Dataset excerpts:
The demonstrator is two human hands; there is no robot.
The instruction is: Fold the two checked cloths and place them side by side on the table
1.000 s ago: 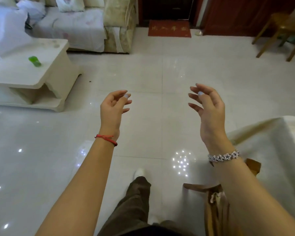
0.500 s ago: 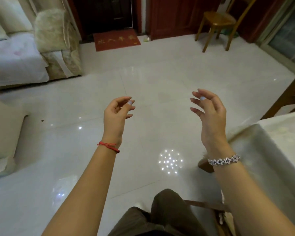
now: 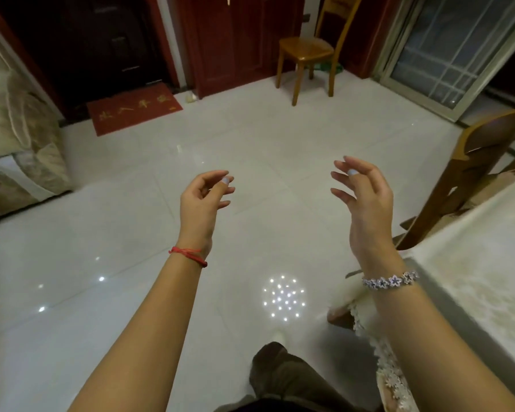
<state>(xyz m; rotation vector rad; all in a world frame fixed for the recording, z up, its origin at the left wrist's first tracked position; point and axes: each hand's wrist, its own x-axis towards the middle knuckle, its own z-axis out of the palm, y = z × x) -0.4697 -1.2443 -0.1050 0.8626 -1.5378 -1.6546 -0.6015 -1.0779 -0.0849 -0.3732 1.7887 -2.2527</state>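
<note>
No checked cloth is in view. My left hand [image 3: 201, 200], with a red string at the wrist, hangs in the air over the tiled floor, fingers loosely curled and empty. My right hand [image 3: 364, 200], with a flower bracelet at the wrist, is raised at the same height, fingers spread and holding nothing. The table [image 3: 488, 263], covered with a cream cloth, shows at the right edge, just right of my right forearm.
A wooden chair [image 3: 470, 179] stands at the table's far side and another chair [image 3: 306, 52] by the red doors. A sofa arm [image 3: 21, 150] is at the left. A red doormat [image 3: 134, 108] lies by the dark door. My leg [image 3: 283, 376] is below.
The view has swung to the right: the low white table and sofa slid out to the left, the table and chairs came in. Both hands kept their raised, empty pose.
</note>
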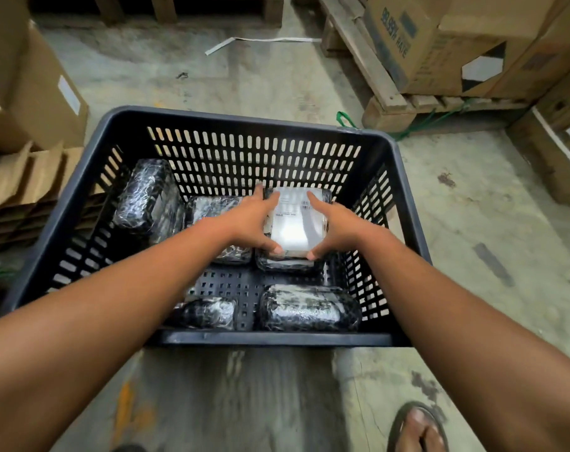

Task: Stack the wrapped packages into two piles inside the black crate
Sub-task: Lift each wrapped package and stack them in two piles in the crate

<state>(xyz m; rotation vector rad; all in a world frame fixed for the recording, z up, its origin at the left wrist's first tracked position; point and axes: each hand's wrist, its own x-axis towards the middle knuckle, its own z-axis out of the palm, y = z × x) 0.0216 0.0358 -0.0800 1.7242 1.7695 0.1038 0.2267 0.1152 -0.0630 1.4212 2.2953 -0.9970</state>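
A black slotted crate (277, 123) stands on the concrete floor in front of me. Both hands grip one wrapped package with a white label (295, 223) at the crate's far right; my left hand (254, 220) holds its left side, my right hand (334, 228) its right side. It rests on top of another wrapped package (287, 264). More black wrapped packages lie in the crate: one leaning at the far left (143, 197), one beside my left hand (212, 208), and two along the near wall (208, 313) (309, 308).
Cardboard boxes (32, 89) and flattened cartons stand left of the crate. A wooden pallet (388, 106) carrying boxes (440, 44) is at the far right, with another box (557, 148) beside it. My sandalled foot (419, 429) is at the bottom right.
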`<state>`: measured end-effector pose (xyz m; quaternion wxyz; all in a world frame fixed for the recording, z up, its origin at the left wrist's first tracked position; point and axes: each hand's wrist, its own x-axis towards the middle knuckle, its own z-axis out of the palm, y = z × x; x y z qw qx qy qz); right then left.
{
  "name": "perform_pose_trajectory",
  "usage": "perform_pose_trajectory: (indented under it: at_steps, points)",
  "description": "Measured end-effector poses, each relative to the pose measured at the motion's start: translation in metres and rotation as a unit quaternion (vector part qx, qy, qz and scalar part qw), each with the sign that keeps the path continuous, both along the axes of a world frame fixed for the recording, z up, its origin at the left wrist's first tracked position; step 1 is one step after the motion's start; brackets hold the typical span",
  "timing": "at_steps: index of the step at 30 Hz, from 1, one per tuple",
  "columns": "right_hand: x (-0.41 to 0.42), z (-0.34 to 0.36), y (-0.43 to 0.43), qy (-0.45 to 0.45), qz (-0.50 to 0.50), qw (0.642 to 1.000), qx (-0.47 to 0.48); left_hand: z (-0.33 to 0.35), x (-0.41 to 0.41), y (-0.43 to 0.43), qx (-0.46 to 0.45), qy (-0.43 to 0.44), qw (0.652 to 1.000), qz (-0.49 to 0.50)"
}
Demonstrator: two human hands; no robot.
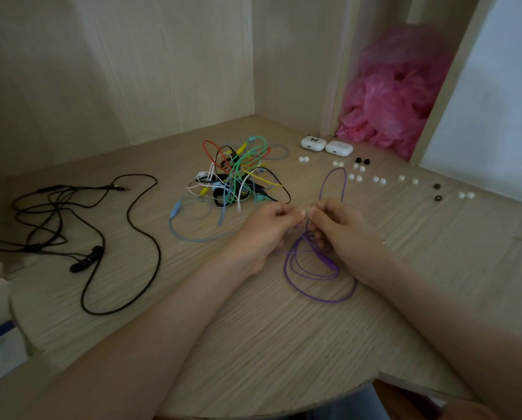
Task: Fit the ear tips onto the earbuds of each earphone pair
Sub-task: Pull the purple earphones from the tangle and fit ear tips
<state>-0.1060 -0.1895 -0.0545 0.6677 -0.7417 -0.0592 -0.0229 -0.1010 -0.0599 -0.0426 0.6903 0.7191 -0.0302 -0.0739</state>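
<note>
Here left hand (267, 228), right hand (340, 227) pinch purple earphones (314, 280); cases (339, 147) closed.

The table (253, 344) is pale wood-grain board, matt and faintly ridged (laminate, by the look of it). The two cases (313, 143) are glossy white plastic, and the pink bag (396, 95) is thin, crinkled plastic film, half see-through. The purple cord (320, 286) has a smooth rubbery coat, the black earphones (87, 259) a matt cord with shinier buds, and the white ear tips (378, 179) look matt.
</note>
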Motion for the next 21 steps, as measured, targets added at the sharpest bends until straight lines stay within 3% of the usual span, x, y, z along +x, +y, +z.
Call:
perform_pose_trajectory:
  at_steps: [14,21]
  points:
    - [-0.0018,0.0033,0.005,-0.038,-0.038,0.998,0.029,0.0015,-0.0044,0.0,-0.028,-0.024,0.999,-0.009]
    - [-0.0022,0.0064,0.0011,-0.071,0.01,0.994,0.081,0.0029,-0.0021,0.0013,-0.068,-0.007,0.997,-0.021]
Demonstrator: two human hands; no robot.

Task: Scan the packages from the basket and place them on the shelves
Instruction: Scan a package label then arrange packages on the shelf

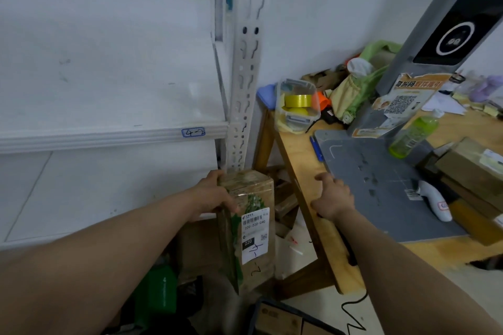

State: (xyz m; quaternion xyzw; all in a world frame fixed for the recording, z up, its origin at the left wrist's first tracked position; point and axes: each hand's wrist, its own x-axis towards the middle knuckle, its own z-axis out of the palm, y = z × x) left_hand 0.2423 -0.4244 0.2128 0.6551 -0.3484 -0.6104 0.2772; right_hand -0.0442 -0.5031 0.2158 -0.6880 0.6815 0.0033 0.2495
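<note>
Forearms fill the bottom of the view, and this looks like the shelving step. The person's left hand (pixel 215 193) is clamped round the top of a taped cardboard package (pixel 253 226), which stands on end just in front of the foot of the perforated shelf upright (pixel 245 76). The right hand (pixel 332 196), right of that upright, rests on the wooden table (pixel 299 160) edge with fingers loosely curled, holding nothing. Scribble on the box seems to read 4-2, and the 4-2 shelf (pixel 109 136) sits left of the upright, higher up. Next move probably means lifting over that shelf's front lip and going left without clipping the upright. Lots of open board there.
</note>
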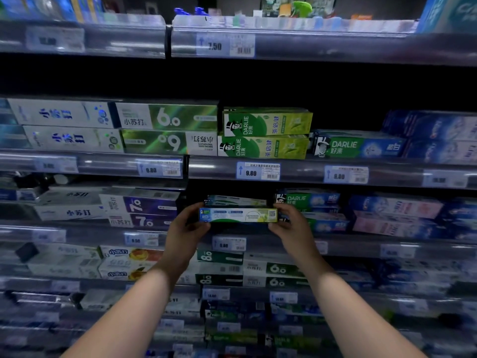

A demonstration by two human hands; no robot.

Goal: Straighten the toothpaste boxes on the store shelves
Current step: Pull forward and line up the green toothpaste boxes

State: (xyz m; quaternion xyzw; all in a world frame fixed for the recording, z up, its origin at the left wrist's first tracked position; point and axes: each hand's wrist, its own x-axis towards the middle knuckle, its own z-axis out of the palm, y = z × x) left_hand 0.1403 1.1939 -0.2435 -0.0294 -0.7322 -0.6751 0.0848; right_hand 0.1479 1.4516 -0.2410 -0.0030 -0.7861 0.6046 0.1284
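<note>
**Position.** The person is holding one long white-and-green cardboard toothpaste box (237, 215) level and lengthwise, in front of the third shelf from the top. It is hanging just above the grey plastic shelf rail (356, 248) and just in front of a short stack of similar boxes (236, 200) lying deeper in the bay.

**Grip.** The left hand (184, 226) is gripping the box's left end and the right hand (290, 222) its right end. The fingers (282, 207) of each hand are curling over the top edge with the thumb beneath, closing on the box and on nothing else.

**Step, as judged.** The box is being lined up for return to its slot.

**Risks.**
- The slot is looking tight, with purple "7.0" boxes (151, 205) flanking it on the left and blue-green Darlie boxes (309, 200) on the right. The right hand is sitting very near the Darlie boxes, so a push inward could be knocking them askew.
- The face showing is carrying small print and a QR code, so the box may be going back with the wrong panel outward.
- Pushing against the stack behind could be driving it crooked or deeper.
- Releasing one end early could be tipping the box over the rail.
</note>
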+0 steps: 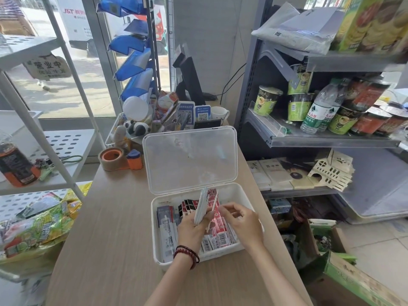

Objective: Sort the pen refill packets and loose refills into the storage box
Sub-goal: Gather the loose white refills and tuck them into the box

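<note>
A white plastic storage box [154,237] stands open on the wooden counter, its clear lid [189,157] tilted back. Inside lie several refill packets: white ones [166,228] at the left, black-and-red ones [187,206] in the middle, red ones [220,236] at the right. My left hand [192,230] holds a bundle of white packets [202,206] upright above the box. My right hand [241,221] pinches a thin white refill packet [213,209] beside that bundle.
A tape dispenser [113,159] and an orange sharpener [134,159] sit behind the box at the left. A clear tray of trinkets [136,127] and QR stands [194,114] fill the counter's far end. Metal shelves with cup noodles [309,138] stand right; snack bags [39,226] lie left.
</note>
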A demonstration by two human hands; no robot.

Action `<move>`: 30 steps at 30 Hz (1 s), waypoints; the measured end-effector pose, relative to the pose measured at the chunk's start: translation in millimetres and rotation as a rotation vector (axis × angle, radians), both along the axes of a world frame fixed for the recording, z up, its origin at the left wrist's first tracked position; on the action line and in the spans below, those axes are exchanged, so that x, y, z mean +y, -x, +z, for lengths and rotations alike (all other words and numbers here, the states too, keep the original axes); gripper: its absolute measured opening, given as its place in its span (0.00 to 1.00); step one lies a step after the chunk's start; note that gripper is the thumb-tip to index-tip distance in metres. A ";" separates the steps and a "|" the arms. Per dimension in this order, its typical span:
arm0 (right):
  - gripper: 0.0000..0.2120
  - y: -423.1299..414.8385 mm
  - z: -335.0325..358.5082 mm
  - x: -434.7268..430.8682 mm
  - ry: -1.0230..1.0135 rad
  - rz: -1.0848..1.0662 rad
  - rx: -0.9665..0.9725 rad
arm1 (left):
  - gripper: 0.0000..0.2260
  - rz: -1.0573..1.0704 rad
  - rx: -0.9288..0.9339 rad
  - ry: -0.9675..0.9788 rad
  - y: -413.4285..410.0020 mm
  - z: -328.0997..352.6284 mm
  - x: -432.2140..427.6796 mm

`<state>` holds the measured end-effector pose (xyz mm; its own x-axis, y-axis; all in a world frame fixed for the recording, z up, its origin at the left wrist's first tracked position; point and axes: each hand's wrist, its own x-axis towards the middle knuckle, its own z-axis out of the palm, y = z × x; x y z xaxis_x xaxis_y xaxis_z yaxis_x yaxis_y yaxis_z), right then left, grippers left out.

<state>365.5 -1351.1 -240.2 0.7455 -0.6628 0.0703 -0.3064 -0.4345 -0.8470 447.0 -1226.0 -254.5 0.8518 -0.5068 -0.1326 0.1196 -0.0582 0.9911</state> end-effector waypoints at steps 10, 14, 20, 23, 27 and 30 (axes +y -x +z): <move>0.12 -1.2 -5.1 -2.3 -0.036 -0.001 0.024 | 0.08 -0.047 -0.055 -0.047 6.1 -1.9 -5.2; 0.09 -2.8 -6.7 -1.8 -0.080 -0.126 -0.099 | 0.08 0.018 0.043 0.031 5.3 -0.9 -4.7; 0.06 -3.5 -8.9 -4.5 -0.033 -0.163 -0.064 | 0.12 0.123 0.124 0.023 -4.0 1.0 0.7; 0.05 -5.5 -9.3 -5.8 0.009 -0.155 -0.010 | 0.14 0.095 0.099 -0.012 -4.6 2.6 0.4; 0.04 -8.7 -8.7 -7.2 0.097 -0.140 0.065 | 0.20 0.067 0.077 -0.016 -3.4 4.7 1.6; 0.03 -10.8 -9.6 -8.5 0.110 -0.125 0.117 | 0.23 0.047 0.110 -0.012 -3.0 5.2 2.7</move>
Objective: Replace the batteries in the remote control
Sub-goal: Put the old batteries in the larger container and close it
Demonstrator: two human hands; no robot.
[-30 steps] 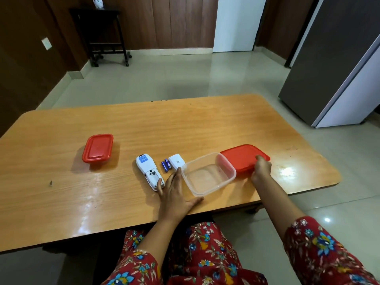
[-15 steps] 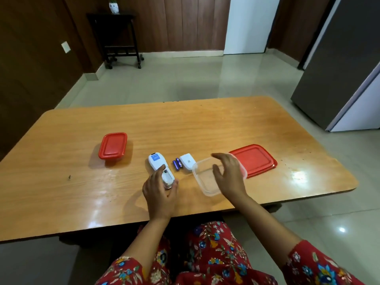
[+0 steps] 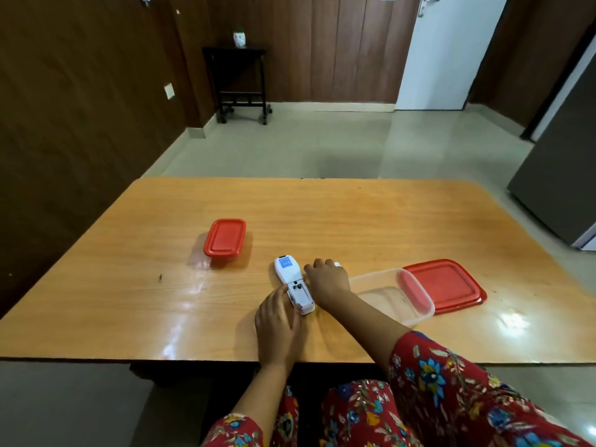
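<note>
The remote (image 3: 288, 270) lies on the tabletop (image 3: 354, 221), battery bay uncovered, with the left hand (image 3: 279, 321) resting straight-fingered against its near end and the right hand (image 3: 327, 280) curled just right of it, grip hidden.

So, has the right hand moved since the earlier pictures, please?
Yes: the right hand went left, from the loose red lid, across the clear box, to the remote.

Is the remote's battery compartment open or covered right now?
Open. The remote lies back up, and the bay at its near end is uncovered, showing dark contacts. No batteries show inside.
</note>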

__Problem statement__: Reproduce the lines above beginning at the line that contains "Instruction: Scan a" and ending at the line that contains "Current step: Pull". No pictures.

__Task response__:
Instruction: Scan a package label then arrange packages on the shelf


State: (xyz m; quaternion xyzw; all in a world frame fixed for the recording, z up, its origin at the left wrist's first tracked position; point and axes: each hand's wrist, its own x-axis towards the middle knuckle, its own z-axis out of the palm, y = z × x) left_hand 0.2423 -0.4244 0.2128 0.6551 -0.3484 -0.6104 0.2772; right_hand -0.0442 -0.5031 0.2158 -0.6880 0.6815 0.0033 0.2495
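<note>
Forearms fill the bottom of the view, and this looks like the shelving step. The person's left hand (pixel 215 193) is clamped round the top of a taped cardboard package (pixel 253 226), which stands on end just in front of the foot of the perforated shelf upright (pixel 245 76). The right hand (pixel 332 196), right of that upright, rests on the wooden table (pixel 299 160) edge with fingers loosely curled, holding nothing. Scribble on the box seems to read 4-2, and the 4-2 shelf (pixel 109 136) sits left of the upright, higher up. Next move probably means lifting over that shelf's front lip and going left without clipping the upright. Lots of open board there.
</note>
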
A demonstration by two human hands; no robot.

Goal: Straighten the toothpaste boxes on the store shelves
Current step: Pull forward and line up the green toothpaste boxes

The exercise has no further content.